Part of the popularity of YouTube lies in the ease in which you can “take” video, hosted on YouTube, and embed it on your site. This is no trivial change. Previously content was a guarded commodity. Some readers my remember that in the early days of the internet, “deep linking” (linking to a page other than the homepage) was a controversial issue, which seems almost comical in today’s internet environment. Others devised ways of keeping users on their website as long as possible, and only allowed consumption of their content on the site.

With the rise of user-generated content, and the legal framework that Creative Commons affords in terms of copyright protection, the line between between the ownership/authorship of content hosted on such content sharing sites as Youtube, Flickr, SlideShare and to some degree digg are being blurred.

YouTube really doesn’t distinguish between the content being on their site or your site. This is important in that it recognizes that is is impossible to neatly categorize the content and it is transferring that burden of organization, categorization and contextualization of the content to users themselves. YouTube has so much content that it cannot (and does not) predict how users will use the content on its site. They leave it up to the users to contextualize it by embedding in their sites. A funny video of a cat may be just cute entertainment on someone’s personal site, whereas it could be a serious example of feline behavior on an academic site. YouTube is saying, we provide you easy access to the content, you provide the context.
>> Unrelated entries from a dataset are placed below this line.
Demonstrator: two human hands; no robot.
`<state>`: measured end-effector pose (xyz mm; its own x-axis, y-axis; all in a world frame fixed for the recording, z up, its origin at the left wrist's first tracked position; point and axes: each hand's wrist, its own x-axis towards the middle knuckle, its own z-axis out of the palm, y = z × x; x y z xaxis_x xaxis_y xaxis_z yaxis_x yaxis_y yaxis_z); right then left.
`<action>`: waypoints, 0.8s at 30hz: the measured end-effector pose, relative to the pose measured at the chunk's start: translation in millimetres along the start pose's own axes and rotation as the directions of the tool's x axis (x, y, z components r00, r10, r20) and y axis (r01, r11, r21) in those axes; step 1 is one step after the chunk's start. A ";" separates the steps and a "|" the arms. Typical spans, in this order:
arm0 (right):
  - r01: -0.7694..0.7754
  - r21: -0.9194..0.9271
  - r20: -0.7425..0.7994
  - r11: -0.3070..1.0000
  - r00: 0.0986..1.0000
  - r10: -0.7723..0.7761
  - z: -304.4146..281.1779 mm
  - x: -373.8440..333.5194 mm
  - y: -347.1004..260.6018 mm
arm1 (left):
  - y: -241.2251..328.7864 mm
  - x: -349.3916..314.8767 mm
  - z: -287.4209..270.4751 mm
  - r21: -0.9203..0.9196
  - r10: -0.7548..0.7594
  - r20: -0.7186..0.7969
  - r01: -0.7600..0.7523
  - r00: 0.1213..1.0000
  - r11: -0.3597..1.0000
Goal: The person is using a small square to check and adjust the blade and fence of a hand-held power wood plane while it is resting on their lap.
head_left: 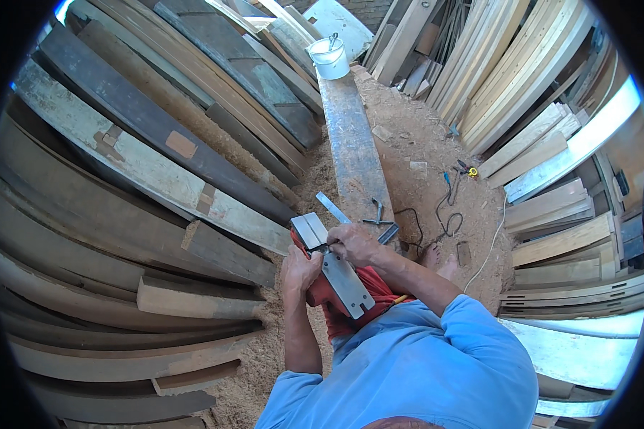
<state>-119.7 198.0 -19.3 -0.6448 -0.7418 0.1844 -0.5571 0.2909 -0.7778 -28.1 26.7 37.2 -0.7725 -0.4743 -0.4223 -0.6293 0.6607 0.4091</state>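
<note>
An electric hand planer (pixel 345 282) with a red body rests in my lap, turned over so that its flat metal sole faces up. My left hand (pixel 302 270) is closed round its side, near the front plate. Over the slot between the two sole plates, my right hand (pixel 355 243) has its fingers pinched together at the cutter. Whatever small thing they may hold is hidden. Just beyond the planer, a metal straightedge (pixel 331 208) lies on the end of a long wooden plank (pixel 358 157). Beside it is a small metal tool with a T-shaped handle (pixel 376 211).
A white bucket (pixel 329 63) stands at the plank's far end. Stacked boards (pixel 143 207) crowd the left, and timber pieces (pixel 551 250) line the right. A dark cord (pixel 444 214) and a yellow object (pixel 472 172) lie on the shavings-covered floor (pixel 415 143).
</note>
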 end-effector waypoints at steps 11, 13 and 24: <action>-0.192 -0.194 0.011 0.962 0.980 0.198 9.8 -4.4 -4.6 | 1.6 -0.2 1.3 0.019 -0.002 -0.006 0.002 1.000 1.000; -0.182 -0.247 0.015 0.952 0.981 0.191 12.4 -4.1 -3.1 | 1.7 0.0 0.7 0.019 -0.002 -0.007 0.002 1.000 1.000; -0.162 -0.211 0.073 0.964 0.981 0.181 3.9 -2.4 -9.9 | -1.0 -1.1 2.3 0.008 0.017 -0.025 -0.016 1.000 1.000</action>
<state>-110.6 194.6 -14.3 -0.6952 -0.7188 -0.0034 -0.5427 0.5280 -0.6532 -26.4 27.9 35.4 -0.7848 -0.4778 -0.3947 -0.6158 0.6728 0.4099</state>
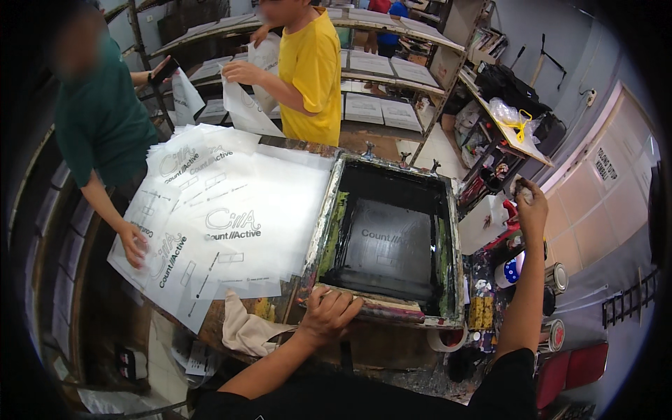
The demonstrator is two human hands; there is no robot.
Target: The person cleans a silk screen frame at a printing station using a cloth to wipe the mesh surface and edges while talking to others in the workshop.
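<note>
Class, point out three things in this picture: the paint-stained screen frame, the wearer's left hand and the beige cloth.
Screen frame [456, 259]: head view, on its right-hand rail.
Left hand [330, 313]: head view, back of the hand.
Beige cloth [246, 325]: head view, its crumpled middle.

Your sleeves [514, 385] are black, your frame [456, 266] white with dark smears, your black screen [388, 269] streaked green; white sheets [280, 192] bear dark lettering, the cloth [248, 327] is beige.

Counted: one screen frame [327, 210], three metal clamps [369, 150], one beige cloth [247, 326], one tape roll [435, 345], two shiny-rimmed cans [557, 278], two nearby co-workers [311, 70]. Printed sheets [241, 192] are overlapped too much to be counted.
</note>
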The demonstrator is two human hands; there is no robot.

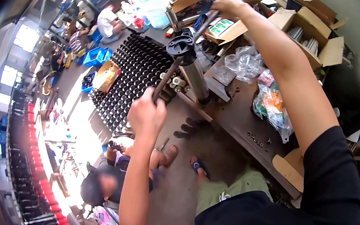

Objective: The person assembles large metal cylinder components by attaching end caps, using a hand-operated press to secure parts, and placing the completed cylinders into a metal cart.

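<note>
Bar held at both ends across a capped cylinder, with slipping and tipping the main risks

The left hand [146, 113] is curled into a fist around the near end of a long bar [167, 79]. The right hand [228, 5], reaching farther out at the end of a raised arm, is bent round the far end; its fingertips are partly hidden, so how tightly they close I cannot tell. Between the two hands, the bar crosses at the black cap [181, 46] on a metal cylinder [196, 79]. Whether it passes through the cap or only bears against it is unclear.

The cylinder stands right of the left hand, its foot near the edge of the bench [230, 115]. What fixes that foot is not visible; if it is loose, uneven force from the hands could tip or twist the cylinder. Should the bar slide out of the cap, either fist could swing suddenly. The right hand's knuckles are near the cartons [308, 36] and clutter beyond the cap, so a slip there could scrape them.

Below the left hand a co-worker [122, 169] sits low, in reach of a dropped bar. Beyond that hand, to its left, rows of black parts [135, 69] could be knocked over by a falling cylinder.
</note>
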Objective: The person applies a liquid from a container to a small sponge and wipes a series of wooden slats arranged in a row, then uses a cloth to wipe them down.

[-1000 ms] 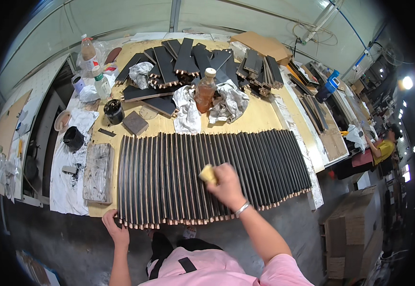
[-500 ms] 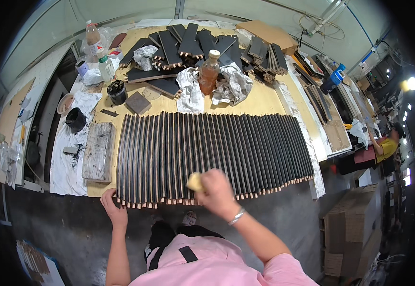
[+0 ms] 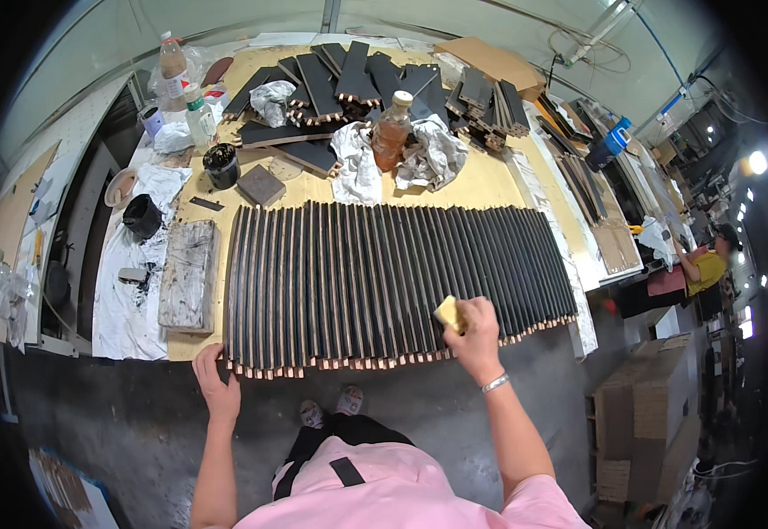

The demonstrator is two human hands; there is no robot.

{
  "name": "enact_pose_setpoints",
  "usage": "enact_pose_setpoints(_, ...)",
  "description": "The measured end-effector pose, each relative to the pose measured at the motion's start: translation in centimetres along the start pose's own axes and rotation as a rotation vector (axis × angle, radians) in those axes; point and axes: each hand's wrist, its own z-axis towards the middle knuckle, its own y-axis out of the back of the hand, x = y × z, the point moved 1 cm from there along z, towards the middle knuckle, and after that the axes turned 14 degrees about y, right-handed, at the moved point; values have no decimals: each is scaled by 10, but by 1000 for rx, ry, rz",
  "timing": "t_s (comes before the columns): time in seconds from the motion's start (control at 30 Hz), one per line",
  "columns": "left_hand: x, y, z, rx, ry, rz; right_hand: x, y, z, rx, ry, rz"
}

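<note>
A wide row of narrow dark wooden strips (image 3: 384, 282) lies side by side along the table's front, their pale ends pointing toward me. Pinched in my right hand (image 3: 477, 342) is a yellow sponge (image 3: 447, 312), held over the strips right of the middle. Whether it presses on them is hard to make out. My left hand (image 3: 216, 381) rests at the row's front left corner, its fingers stretched against the end of the outermost strip and holding nothing. Beside the row on the left lies a stained block (image 3: 189, 278).
Black-stained cups (image 3: 221, 166) stand on the left, near a white cloth (image 3: 119, 300). Behind the row are a bottle of brown liquid (image 3: 391, 132), crumpled rags (image 3: 434, 154) and a heap of dark boards (image 3: 318, 86). Cardboard boxes (image 3: 648, 397) stand at right; another person (image 3: 708, 271) works beyond.
My right hand has moved to the right across the strips with the sponge in it. My left hand stays at the left corner. The view has shifted slightly.
</note>
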Motion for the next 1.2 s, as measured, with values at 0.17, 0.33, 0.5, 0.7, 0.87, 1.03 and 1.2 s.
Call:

David Weinberger writes a whole book on this issue. In Everything is Miscellaneous he writes:

We are building an ever-growing pile of smart leaves that we can organize as we need to at any one moment. Some ways of organizing it – of finding meaning in it – will be grassroots; some will be official. Some will apply to small groups; some will engender large groups; some will subvert established groups. Some will be funny; some will be tragic. But it will be the users who decide what the leaves mean.

Allowing users to take the content is supremely smart for YouTube in that it significantly increases distribution and now that they have figured out a way to advertise within the video frame, a greater source of advertising income.

TED is using this exact model for spreading its ideas.

Shifting role of universities

Back to universities. For universities this climate of content sharing sets up a dilemma.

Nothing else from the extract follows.